10. A method according to Claim 8, wherein said formation of first and second connecting means comprises the step of plating layers formed on said input and output end faces of said dielectric substrate to connect said first and second ground conductors to each other.

11. A method according to Claim 8, wherein said formation of first and second connecting means comprises the step of forming plating layers on side surfaces of said dielectric substrate that perpendicularly intersect said input and output and faces thereof to connect said first and second ground conductors to each other.

12. A method according to Claims 11 and 12, wherein the formation of plating layers further comprises the step of connecting said first and second ground conductors with said plating layers to said third ground conductor from said input end face to said output end face throughout an entire length of said signal line conductor.

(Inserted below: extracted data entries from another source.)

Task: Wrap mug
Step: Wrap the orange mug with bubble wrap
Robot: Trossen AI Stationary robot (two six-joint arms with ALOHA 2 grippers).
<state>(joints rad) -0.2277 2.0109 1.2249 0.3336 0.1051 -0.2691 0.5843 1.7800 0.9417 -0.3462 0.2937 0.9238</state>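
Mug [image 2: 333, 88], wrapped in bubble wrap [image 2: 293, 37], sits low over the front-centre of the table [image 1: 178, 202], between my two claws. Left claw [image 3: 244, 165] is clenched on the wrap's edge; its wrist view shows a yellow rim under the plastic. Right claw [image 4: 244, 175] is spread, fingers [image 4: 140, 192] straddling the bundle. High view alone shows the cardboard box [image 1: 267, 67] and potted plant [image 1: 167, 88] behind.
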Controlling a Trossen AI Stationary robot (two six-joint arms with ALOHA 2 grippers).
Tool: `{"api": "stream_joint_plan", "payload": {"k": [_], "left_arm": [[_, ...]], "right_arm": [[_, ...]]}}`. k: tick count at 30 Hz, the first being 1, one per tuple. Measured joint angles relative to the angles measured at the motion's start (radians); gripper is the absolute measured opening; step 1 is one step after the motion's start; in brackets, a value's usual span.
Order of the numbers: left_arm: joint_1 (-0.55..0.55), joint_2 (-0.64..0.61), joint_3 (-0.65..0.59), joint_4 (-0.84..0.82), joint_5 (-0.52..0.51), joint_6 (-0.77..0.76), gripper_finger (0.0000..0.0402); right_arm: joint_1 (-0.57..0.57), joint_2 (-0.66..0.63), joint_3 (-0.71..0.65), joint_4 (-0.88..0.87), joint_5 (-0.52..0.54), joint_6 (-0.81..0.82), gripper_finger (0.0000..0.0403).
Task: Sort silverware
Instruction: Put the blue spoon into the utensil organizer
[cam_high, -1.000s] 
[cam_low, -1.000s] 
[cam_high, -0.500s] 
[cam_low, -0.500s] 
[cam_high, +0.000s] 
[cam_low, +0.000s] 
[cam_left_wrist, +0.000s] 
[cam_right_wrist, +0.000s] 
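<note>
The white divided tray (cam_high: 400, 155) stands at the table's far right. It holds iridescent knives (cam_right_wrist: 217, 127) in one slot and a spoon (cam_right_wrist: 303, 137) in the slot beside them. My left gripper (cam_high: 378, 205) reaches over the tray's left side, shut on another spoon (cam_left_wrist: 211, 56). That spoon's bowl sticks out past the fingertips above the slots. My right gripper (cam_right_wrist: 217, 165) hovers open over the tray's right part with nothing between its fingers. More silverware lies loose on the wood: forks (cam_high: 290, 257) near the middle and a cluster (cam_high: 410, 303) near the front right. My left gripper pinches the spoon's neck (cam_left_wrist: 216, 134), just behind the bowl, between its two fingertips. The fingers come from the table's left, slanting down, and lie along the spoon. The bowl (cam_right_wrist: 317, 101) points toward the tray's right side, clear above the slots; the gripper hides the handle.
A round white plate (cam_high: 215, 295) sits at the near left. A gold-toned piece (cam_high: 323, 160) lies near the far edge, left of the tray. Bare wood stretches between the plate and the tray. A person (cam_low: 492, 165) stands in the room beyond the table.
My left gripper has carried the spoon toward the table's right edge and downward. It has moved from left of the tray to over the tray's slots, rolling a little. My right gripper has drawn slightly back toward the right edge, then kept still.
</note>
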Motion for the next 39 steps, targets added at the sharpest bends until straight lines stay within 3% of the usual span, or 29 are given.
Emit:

13. A method according to Claim 8, wherein the formation of said first and second connecting means comprises the step of forming a pair of conductor plates on side surfaces of said dielectric substrate that perpendicularly intersect said input and output end faces thereof; sandwiching said dielectric substrate in a widthwise direction between said pair of conductor plates; and connecting said first and second ground conductors to each other

14. A method according to Claim 13, wherein the formation of said conducting plates further comprises the step of connecting said first and second ground conductors and said third ground conductor to each other from said input end face to said output end face throughout an entire length of said signal line conductor.

15. A method according to Claim 12 or 14, wherein each of said first and second ground conductors is formed with a width substantially equal to a width of said signal line conductor.

16. A method of reducing transmission loss according to any of Claims 8 to 15 in the frequency range above 50 GHz.

17. A method of reducing transmission loss according to any of Claims 8 to 15 in the frequency range above 50 to 60 GHz.

18. A method of reducing transmission loss according to any of Claims 8 to 15 in the frequency range above 20 to 25 GHz.

19. A coplanar waveguide line substantially as described herein and as illustrated by figures 1 to 18 of the accompanying drawings.

20. A method of reducing transmission loss along a coplanar waveguide substantially as described herein and as illustrated by Figures 1 to 18 of the accompanying drawings.